--- What you have to do ---
Reply with only a number, the count of lines in the listing that include the word "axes".

--- Data shown ---
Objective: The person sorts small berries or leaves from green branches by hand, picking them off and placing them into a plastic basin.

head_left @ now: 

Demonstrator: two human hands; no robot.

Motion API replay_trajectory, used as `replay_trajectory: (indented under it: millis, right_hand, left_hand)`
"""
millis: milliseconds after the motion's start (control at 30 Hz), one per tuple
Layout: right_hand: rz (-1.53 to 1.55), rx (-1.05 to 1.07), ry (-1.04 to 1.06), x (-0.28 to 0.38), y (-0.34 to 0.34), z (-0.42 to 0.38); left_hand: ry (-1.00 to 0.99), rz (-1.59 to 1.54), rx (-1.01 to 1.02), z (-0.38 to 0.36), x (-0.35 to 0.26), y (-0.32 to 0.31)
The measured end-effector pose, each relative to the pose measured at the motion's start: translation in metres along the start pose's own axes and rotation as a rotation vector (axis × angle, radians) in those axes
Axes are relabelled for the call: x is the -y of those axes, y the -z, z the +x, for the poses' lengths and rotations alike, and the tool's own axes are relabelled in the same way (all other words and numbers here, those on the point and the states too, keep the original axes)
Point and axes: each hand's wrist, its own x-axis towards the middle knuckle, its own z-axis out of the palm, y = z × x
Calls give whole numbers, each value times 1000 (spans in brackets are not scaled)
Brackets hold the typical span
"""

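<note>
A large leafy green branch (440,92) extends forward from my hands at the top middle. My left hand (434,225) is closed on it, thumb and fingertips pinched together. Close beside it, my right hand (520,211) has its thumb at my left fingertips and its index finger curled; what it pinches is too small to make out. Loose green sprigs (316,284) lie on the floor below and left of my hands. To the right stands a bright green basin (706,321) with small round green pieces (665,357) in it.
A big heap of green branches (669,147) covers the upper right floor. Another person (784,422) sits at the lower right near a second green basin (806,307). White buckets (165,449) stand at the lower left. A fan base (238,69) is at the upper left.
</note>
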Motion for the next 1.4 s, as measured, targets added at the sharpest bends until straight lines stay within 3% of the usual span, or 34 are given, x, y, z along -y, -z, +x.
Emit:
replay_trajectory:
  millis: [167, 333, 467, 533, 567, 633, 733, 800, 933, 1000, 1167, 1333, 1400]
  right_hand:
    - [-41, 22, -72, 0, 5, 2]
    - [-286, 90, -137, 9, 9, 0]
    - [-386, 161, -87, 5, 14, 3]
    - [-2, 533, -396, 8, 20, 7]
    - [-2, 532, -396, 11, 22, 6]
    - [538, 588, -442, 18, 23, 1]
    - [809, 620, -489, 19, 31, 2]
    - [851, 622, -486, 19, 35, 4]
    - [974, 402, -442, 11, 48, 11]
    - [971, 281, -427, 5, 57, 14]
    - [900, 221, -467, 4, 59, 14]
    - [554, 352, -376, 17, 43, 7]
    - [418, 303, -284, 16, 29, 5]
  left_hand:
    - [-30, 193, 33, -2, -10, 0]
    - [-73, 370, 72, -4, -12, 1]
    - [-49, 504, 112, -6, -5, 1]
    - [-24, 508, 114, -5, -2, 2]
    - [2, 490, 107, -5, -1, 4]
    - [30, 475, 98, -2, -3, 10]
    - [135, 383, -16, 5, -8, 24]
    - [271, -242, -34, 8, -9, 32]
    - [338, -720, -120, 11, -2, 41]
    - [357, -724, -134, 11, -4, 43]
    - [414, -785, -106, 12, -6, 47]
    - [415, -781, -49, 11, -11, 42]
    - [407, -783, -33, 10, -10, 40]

--- Output for this exercise ---
3